Je rêve d’un jour ouvrir un gîte et de pouvoir y diffuser mes créations. Je ne me vois pas ouvrir ma boutique mais pourquoi pas avoir un atelier boutique qui ouvrirait au public quand je le souhaite et qui serait aussi un lieu d’accueil où les gens pourraient se ressourcer…. J’ai moi-même besoin de m’évader de Bruxelles régulièrement.
Sinon en termes plus réalistes et concrets : mon rêve le plus fou est de continuer Red Orb malgré la difficulté de rester confiante en mon talent….
Si tu pouvais dire quelque chose ou donner un conseil aux gens qui vont lire ton interview, t'aurais envie de leur dire quoi ?
De ne pas oublier que dans cette société lissée à coups de likes et de followers Instagram, les choses et les gens restent complexes et nuancés … Et qu’il ne faut pas juger un artiste ou un entrepreneur à sa façon de communiquer sur le web ou les réseaux sociaux, et je ne dis pas ça que pour moi ! (Rires) Et par extension : fuir la comparaison ! Même si je suis la première à le faire …
En gros, faire confiance en son unicité.
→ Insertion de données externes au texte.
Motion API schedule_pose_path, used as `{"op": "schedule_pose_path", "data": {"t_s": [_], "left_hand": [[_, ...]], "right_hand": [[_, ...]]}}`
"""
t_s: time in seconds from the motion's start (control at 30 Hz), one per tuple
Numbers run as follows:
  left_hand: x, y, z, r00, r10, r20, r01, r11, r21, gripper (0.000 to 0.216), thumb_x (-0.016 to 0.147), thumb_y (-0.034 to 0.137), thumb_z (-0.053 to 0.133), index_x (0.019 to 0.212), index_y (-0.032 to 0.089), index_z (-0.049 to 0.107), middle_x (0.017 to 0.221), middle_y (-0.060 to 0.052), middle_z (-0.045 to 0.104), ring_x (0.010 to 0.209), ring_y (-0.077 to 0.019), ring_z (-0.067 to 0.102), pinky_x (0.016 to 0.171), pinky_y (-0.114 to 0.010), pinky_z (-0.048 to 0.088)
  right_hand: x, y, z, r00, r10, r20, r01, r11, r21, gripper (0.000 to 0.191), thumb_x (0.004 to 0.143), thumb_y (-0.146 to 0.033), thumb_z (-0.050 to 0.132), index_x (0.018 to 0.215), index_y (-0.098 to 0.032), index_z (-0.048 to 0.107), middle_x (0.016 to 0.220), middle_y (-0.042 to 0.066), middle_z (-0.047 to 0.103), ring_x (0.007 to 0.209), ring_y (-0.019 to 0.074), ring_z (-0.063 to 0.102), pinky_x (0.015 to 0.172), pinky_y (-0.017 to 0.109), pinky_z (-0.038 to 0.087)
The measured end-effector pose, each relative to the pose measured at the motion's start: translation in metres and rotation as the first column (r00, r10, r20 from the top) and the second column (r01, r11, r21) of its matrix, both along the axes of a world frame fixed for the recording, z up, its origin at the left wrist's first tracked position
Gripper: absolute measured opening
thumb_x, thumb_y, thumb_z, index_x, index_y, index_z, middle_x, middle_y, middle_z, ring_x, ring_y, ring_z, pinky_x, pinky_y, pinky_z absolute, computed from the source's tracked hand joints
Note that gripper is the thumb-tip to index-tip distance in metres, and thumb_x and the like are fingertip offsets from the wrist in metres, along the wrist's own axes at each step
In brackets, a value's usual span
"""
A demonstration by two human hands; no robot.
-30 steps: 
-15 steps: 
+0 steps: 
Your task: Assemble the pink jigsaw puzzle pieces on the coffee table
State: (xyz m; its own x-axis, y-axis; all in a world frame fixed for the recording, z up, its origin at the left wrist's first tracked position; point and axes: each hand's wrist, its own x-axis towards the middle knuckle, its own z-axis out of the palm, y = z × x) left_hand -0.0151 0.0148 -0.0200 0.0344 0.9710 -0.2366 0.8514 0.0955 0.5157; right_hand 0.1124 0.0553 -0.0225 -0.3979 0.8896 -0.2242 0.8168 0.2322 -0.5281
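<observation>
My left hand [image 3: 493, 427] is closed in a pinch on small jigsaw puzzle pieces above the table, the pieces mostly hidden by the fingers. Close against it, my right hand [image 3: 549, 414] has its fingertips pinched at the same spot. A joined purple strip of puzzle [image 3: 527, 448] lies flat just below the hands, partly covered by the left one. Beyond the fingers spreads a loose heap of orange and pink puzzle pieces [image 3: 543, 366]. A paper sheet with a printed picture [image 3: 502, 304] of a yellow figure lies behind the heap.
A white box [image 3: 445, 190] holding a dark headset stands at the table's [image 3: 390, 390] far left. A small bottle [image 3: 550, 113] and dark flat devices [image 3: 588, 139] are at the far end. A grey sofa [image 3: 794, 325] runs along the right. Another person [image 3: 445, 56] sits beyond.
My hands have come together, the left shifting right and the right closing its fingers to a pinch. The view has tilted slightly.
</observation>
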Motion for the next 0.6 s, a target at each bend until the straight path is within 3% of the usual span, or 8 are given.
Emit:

Et bien sûr, ne pas avoir peur d’essayer, de partager, de montrer… J’ai beaucoup de gens autour de moi qui ne sont pas heureux dans leur vie professionnelle, qui cherchent un sens à leur vie et je rêve de les voir diffuser leurs talents : vendre leurs pâtisseries, ou leurs services de déco d’intérieur ou encore faire des ateliers d’alphabétisation… Mais c’est dur de se démarquer et de sortir du schéma qu’on nous inculque depuis tout petit : « paie ta schneck et ferme ta… »
En fait on peut être heureux quand on fait ce qu'on aime et qu’on le partage. Même si, comme partout, il y a des zones d’ombres et de turbulences avec soi-même…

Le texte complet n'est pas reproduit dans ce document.